To do:
Answer with one number only: how many lines in this material contain the word "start"?

____ Information shown

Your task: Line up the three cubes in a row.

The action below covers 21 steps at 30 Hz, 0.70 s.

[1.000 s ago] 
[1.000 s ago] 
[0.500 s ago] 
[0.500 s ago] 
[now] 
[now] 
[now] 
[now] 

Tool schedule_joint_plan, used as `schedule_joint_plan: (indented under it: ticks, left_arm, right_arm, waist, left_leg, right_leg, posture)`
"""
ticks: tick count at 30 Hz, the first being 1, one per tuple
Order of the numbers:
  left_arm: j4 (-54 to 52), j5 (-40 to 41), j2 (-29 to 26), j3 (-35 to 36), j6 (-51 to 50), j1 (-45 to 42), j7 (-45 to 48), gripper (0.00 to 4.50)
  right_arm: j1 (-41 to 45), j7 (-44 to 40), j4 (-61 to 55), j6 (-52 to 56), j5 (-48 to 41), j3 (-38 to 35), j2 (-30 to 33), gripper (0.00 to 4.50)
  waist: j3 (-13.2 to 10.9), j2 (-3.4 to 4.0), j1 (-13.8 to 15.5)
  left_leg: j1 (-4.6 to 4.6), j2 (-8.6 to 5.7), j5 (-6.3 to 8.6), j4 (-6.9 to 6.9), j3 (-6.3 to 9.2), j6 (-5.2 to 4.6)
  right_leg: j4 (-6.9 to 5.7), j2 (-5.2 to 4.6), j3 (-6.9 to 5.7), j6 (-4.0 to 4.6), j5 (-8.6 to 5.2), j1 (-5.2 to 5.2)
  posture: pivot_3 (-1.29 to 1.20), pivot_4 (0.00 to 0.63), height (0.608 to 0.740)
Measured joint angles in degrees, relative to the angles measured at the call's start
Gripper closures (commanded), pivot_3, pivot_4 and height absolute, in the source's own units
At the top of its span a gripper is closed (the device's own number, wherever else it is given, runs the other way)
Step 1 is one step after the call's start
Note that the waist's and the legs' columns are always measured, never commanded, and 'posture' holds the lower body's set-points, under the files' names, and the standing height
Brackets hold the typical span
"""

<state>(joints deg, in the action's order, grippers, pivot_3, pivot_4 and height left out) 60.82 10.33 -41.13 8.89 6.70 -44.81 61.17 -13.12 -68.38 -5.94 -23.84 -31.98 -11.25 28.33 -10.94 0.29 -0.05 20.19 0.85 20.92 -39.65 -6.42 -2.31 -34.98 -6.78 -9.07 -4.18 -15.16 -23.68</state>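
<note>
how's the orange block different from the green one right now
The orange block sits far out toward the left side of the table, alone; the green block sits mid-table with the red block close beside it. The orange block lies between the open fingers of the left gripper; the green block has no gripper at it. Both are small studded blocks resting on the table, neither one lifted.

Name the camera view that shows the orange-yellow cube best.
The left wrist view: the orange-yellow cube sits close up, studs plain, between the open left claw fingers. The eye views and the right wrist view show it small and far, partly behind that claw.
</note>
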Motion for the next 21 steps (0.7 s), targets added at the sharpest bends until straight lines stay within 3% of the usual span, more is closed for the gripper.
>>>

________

Finished task:
2